What to work on >> Pictures in the listing below are skipped, while the lines from the "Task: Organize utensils" line through the "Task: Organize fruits" line are returned word for word.
┄┄┄┄┄┄┄┄┄┄
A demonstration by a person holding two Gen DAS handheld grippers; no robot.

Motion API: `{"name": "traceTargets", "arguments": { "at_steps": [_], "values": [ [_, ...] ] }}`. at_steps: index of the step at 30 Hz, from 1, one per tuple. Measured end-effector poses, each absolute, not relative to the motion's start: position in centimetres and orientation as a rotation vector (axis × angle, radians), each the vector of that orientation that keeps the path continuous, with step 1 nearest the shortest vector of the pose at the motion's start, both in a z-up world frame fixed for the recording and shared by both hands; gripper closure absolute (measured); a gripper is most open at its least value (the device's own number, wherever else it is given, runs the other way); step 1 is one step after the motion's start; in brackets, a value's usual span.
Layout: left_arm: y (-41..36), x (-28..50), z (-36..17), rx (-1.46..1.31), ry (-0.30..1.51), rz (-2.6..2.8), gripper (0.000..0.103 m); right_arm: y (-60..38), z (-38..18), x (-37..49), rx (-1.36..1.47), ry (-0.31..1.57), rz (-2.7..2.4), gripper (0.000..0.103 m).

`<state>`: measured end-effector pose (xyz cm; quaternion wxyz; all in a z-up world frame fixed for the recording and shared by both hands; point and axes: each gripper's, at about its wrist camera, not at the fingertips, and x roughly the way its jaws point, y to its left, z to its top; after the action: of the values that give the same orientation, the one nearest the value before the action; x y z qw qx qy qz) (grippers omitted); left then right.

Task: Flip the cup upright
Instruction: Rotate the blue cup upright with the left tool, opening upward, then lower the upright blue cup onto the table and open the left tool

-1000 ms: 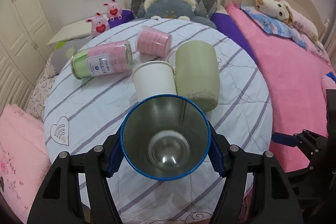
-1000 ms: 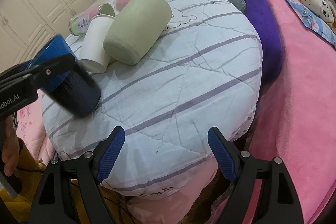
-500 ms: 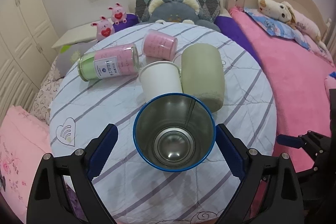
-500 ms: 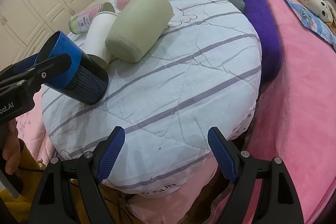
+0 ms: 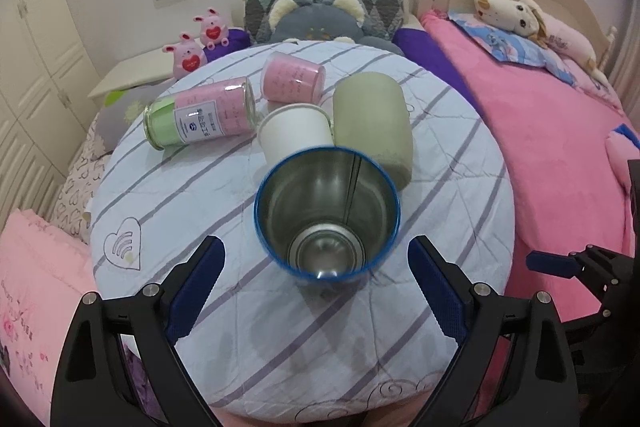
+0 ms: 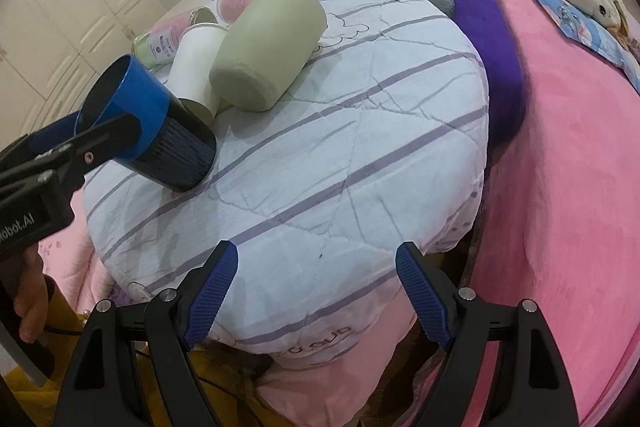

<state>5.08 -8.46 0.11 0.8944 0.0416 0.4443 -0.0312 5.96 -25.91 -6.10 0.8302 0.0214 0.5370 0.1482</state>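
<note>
Blue cup (image 5: pixel 327 215) upright on soft quilted counter (image 5: pixel 440 163); left tongs (image 5: pixel 316 283) open, right tongs (image 6: pixel 316 291) open, empty. Risk: padding tips cup.

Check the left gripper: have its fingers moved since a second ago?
Yes. The left gripper has opened and drawn back from the blue cup, which now stands free on the striped table.

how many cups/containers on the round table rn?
5. Blue cup standing nearest the left tongs; white cup, green cup, pink cup and labelled jar lying behind it. None looks hidden.
</note>
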Motion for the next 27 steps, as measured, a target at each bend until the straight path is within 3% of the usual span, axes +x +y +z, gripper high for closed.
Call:
{"name": "traceTargets", "arguments": {
  "at_steps": [8,17,27],
  "values": [
    [-6.8,2.7,0.0,0.102,0.897,-0.102,0.009,-24.8,-5.3,3.1,0.083,1.1,0.258,0.02],
    [-3.6,-0.3,0.0,0.102,0.837,-0.103,0.009,-20.8,-3.4,-1.1,-0.045,0.911,0.171,0.02],
    [-1.5,-3.3,-0.3,0.105,0.699,-0.121,0.009,-18.9,-2.9,-3.9,-0.002,0.722,0.183,0.02]
  ]
}}
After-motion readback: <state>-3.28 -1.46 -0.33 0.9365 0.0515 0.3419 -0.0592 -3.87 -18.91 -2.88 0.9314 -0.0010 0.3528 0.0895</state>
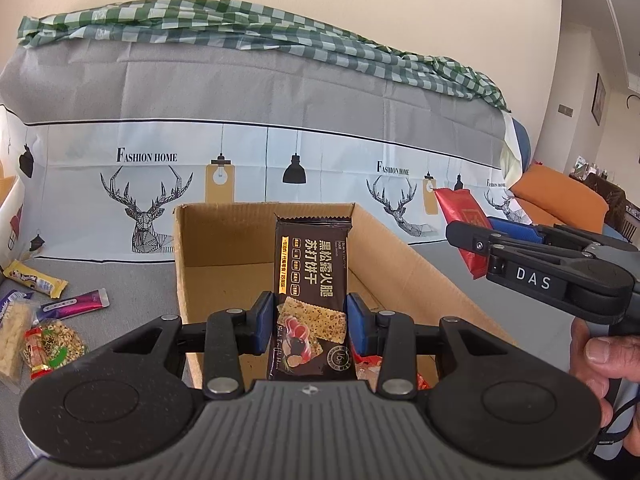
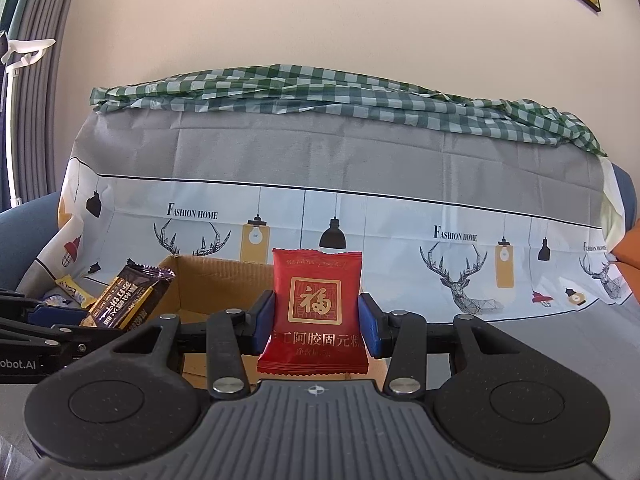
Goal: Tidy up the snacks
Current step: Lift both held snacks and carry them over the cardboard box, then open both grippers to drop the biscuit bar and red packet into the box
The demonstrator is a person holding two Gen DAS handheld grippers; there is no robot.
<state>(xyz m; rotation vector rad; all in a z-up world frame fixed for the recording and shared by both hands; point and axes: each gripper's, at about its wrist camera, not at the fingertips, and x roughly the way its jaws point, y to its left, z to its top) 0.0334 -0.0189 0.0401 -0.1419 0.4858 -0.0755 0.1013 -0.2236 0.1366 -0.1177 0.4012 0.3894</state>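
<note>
My left gripper [image 1: 312, 322] is shut on a dark brown cracker packet [image 1: 314, 280], held upright over the open cardboard box [image 1: 224, 240]. The right gripper [image 2: 318, 320] is shut on a red snack packet [image 2: 316, 312] with a gold square emblem, also upright, in front of the same box [image 2: 216, 276]. In the left wrist view the right gripper [image 1: 464, 236] comes in from the right beside the box, with the red packet [image 1: 460, 216] in its blue pads. In the right wrist view the brown packet [image 2: 128, 300] shows at lower left, over the box.
Several loose snack packets [image 1: 40, 312] lie on the grey cover left of the box. A sofa back with a deer-print cover [image 1: 280, 148] and a green checked cloth [image 1: 280, 28] rises behind. A person's hand [image 1: 600, 364] grips the right tool. An orange cushion [image 1: 560, 196] lies far right.
</note>
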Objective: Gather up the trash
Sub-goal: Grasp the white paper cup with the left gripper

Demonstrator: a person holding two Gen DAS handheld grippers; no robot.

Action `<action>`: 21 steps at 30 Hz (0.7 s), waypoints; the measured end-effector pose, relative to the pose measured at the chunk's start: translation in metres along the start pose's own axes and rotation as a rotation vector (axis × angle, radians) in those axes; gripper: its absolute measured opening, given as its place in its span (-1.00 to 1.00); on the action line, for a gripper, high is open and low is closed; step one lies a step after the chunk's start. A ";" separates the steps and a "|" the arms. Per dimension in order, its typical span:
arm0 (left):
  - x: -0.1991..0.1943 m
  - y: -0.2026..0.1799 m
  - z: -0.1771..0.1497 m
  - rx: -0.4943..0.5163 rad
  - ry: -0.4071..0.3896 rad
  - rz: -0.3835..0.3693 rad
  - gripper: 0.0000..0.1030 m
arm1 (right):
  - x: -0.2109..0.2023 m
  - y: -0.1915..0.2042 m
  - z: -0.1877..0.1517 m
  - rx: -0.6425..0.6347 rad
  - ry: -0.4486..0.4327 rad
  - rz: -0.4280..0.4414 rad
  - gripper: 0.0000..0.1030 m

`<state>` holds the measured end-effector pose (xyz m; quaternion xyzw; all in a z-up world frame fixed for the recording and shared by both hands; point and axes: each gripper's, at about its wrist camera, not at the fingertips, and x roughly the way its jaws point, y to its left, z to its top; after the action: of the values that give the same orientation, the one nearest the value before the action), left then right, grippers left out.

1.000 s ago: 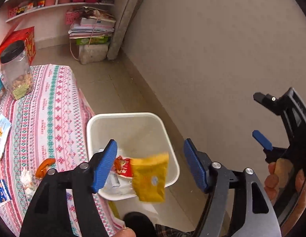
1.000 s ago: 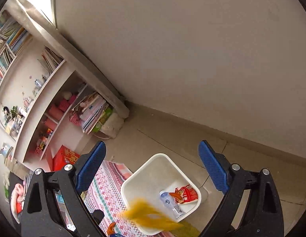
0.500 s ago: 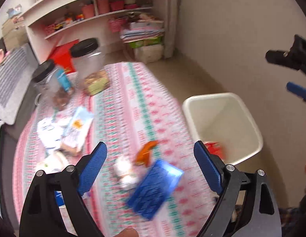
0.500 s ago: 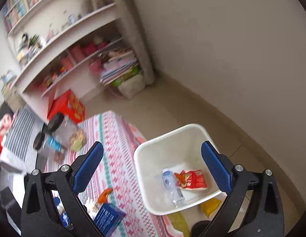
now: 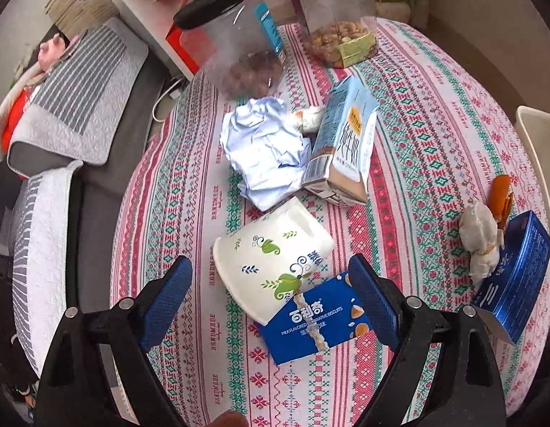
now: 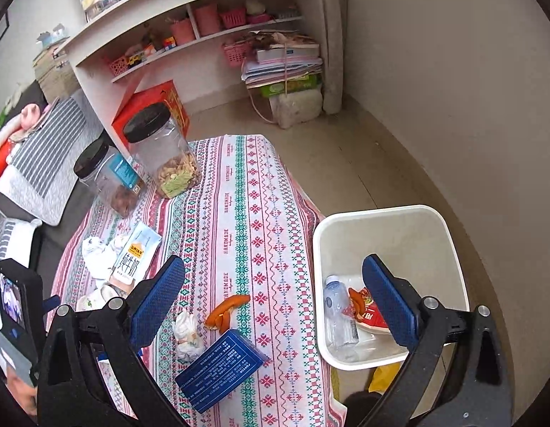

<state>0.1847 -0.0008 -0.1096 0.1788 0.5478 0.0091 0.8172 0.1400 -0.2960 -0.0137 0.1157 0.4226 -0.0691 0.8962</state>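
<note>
Both grippers hang over the low table with their blue-padded fingers spread wide and nothing between them. The left gripper (image 5: 271,297) points steeply down at a tipped paper cup (image 5: 273,252) printed with green leaves, lying on its side on the patterned tablecloth (image 5: 431,114); a blue biscuit packet (image 5: 315,323) lies against the cup's rim. Beyond these sit a crumpled sheet of pale paper (image 5: 266,146) and a milk carton (image 5: 346,142) lying touching it, then two clear jars with black lids (image 5: 243,42) (nuts or dried fruit in the bottoms, as far as I can tell).

The right gripper (image 6: 273,304) is over the table's near edge. Below it lie a dark blue box (image 6: 221,368), a wad of white tissue (image 6: 186,334) just beside it, and orange peel (image 6: 227,311) near both. The white bin (image 6: 388,220) stands on the floor against the table's side, holding a plastic bottle (image 6: 337,311) and a red wrapper (image 6: 370,316). A yellow packet (image 6: 385,377) lies on the floor just outside the bin's near wall, partly hidden.

In the right wrist view, the left gripper's camera body shows at the far left edge.
</note>
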 end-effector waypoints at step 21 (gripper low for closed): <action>0.045 -0.004 -0.002 0.101 0.031 0.033 0.18 | 0.020 0.058 -0.027 -0.244 0.115 0.046 0.86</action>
<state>0.1998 0.0051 -0.1517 0.2285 0.5571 -0.0023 0.7984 0.1459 -0.2335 -0.0371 0.0193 0.4756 0.0100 0.8794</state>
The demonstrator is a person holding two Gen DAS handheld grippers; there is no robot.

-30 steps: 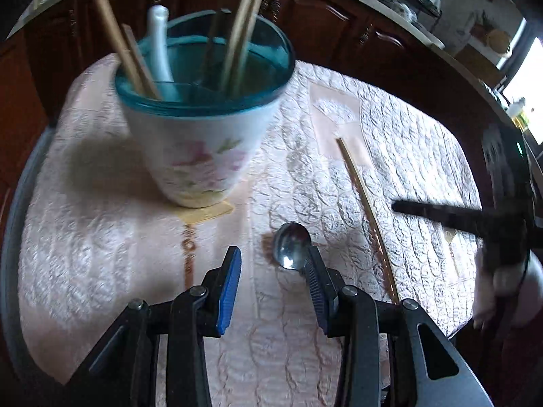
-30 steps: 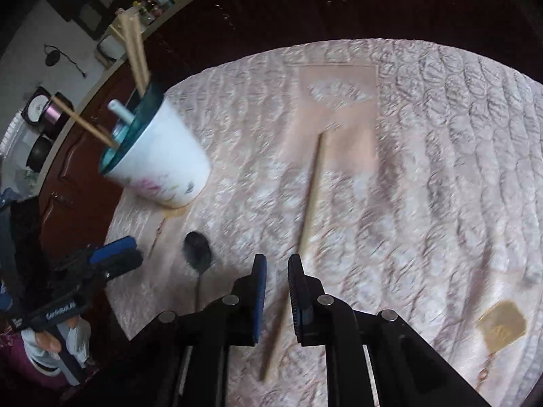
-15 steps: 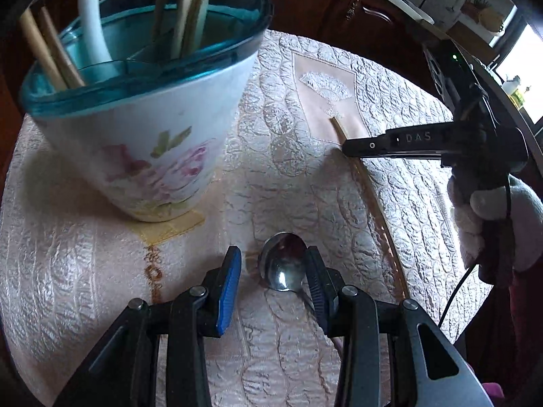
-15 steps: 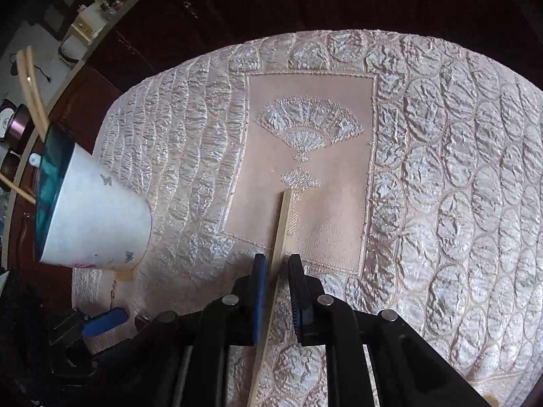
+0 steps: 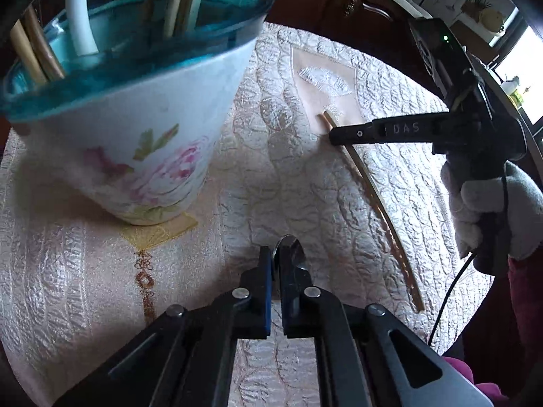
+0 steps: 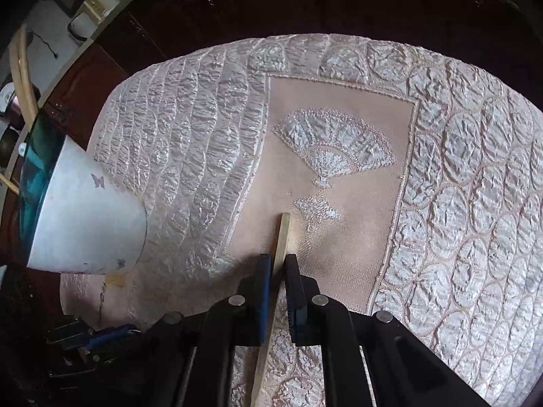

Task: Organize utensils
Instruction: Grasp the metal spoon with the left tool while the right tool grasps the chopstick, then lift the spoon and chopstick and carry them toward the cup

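Observation:
A white flowered cup with a teal rim [image 5: 149, 129] stands on the quilted tablecloth and holds chopsticks and a white spoon [image 5: 79, 17]. My left gripper [image 5: 276, 261] is shut on a metal spoon [image 5: 288, 247], whose bowl sticks out past the fingertips just above the cloth, right of the cup. My right gripper [image 6: 278, 264] is shut on a wooden chopstick [image 6: 281, 237] near its far end; the stick lies along the cloth [image 5: 373, 190]. The cup also shows in the right wrist view [image 6: 85, 217] at the left.
The pink quilted cloth [image 6: 441, 203] with a fan panel [image 6: 332, 149] covers the round table. Dark wooden cabinets [image 5: 339, 0] stand behind the table. The table edge drops off close at the right in the left wrist view.
My left gripper closed on the metal spoon. My right gripper moved forward along the chopstick to its far end and stays shut around it.

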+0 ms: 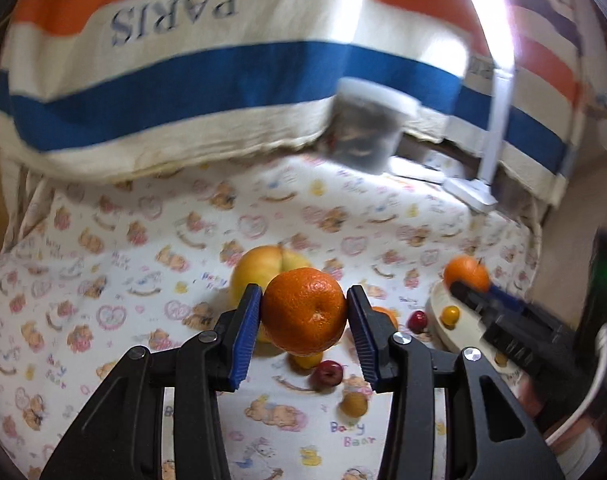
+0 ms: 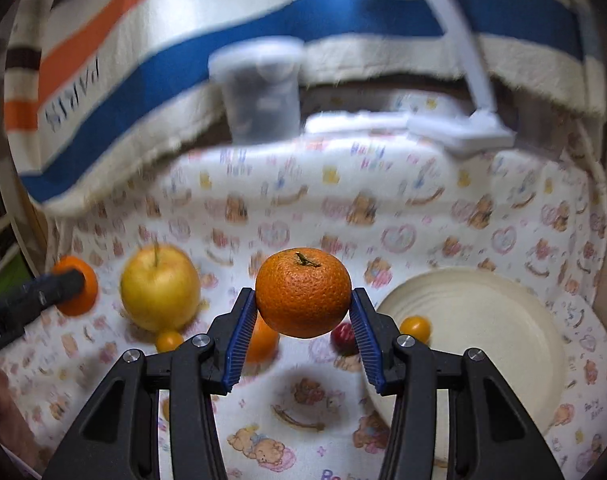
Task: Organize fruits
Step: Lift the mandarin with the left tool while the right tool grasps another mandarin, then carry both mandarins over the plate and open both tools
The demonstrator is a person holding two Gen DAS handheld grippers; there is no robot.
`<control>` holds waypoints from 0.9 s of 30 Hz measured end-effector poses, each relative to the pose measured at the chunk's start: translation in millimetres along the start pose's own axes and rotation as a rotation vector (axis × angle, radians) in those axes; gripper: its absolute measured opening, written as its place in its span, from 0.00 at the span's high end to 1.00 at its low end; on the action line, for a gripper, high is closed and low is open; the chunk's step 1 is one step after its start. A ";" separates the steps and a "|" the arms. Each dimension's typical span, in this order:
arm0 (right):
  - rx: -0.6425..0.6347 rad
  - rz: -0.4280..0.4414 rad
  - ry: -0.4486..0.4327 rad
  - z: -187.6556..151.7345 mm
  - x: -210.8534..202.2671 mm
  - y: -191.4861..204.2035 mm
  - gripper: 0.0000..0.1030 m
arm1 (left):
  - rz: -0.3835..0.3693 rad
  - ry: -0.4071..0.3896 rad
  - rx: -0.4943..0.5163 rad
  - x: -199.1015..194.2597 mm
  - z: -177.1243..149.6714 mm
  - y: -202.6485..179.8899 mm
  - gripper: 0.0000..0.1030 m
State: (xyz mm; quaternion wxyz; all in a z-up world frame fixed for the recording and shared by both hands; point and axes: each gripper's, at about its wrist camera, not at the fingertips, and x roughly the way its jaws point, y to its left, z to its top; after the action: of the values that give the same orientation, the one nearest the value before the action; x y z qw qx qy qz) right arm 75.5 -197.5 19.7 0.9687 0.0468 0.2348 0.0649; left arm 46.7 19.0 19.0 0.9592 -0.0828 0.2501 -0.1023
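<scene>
My left gripper [image 1: 304,314] is shut on an orange mandarin [image 1: 304,312] and holds it above the cloth. My right gripper [image 2: 303,304] is shut on a second mandarin [image 2: 303,298], also lifted. Each shows in the other's view: the right one with its mandarin [image 1: 466,272] over the plate [image 1: 439,320], the left one with its mandarin [image 2: 77,292] at the far left. A yellow apple [image 2: 159,292] stands on the cloth, and also shows in the left wrist view [image 1: 263,272]. A cream plate [image 2: 483,340] lies at the right with a small yellow fruit [image 2: 415,327] at its edge.
Small red fruits [image 1: 326,374] [image 1: 417,321] [image 2: 343,336] and small yellow-orange fruits [image 1: 353,404] [image 2: 169,341] lie loose on the bear-print cloth [image 2: 303,220]. A third orange [image 2: 261,340] sits behind the right fingers. A lidded clear jar [image 2: 261,96], a white lamp base [image 2: 463,132] and a striped towel [image 1: 183,80] stand at the back.
</scene>
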 end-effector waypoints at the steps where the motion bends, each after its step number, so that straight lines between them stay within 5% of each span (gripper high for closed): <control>1: -0.007 0.000 -0.022 4.7 -10.1 -2.5 0.52 | 0.006 -0.014 0.018 -3.5 0.2 -4.3 0.59; 8: -0.049 -0.052 -0.125 15.3 -73.9 -39.1 0.52 | -0.060 -0.034 0.069 -22.6 6.2 -44.6 0.59; 19: 0.038 -0.124 -0.174 10.9 -100.2 -113.9 0.52 | -0.187 0.010 0.161 4.2 13.9 -134.2 0.59; 21: 0.060 -0.150 -0.133 2.9 -91.6 -127.5 0.52 | -0.245 0.087 0.138 31.5 12.1 -144.1 0.59; 27: 0.061 -0.215 0.097 -5.0 -46.5 -155.6 0.52 | -0.236 0.224 0.183 88.1 -10.8 -177.7 0.59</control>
State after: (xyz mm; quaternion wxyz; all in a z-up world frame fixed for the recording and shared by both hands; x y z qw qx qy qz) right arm 48.3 -357.7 17.3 0.9557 0.0478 0.2870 -0.0444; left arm 89.1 -174.7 6.3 0.9103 -0.0119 0.3334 -0.2450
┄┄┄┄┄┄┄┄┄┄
Output for this exercise >>
Task: Organize utensils
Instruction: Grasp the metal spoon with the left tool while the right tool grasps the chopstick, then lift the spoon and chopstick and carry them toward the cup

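Observation:
A white flowered cup with a teal rim [image 5: 149, 129] stands on the quilted tablecloth and holds chopsticks and a white spoon [image 5: 79, 17]. My left gripper [image 5: 276, 261] is shut on a metal spoon [image 5: 288, 247], whose bowl sticks out past the fingertips just above the cloth, right of the cup. My right gripper [image 6: 278, 264] is shut on a wooden chopstick [image 6: 281, 237] near its far end; the stick lies along the cloth [image 5: 373, 190]. The cup also shows in the right wrist view [image 6: 85, 217] at the left.
The pink quilted cloth [image 6: 441, 203] with a fan panel [image 6: 332, 149] covers the round table. Dark wooden cabinets [image 5: 339, 0] stand behind the table. The table edge drops off close at the right in the left wrist view.
My left gripper closed on the metal spoon. My right gripper moved forward along the chopstick to its far end and stays shut around it.
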
+0 ms: 
+0 ms: 
Task: Organize fruits

This concludes the output.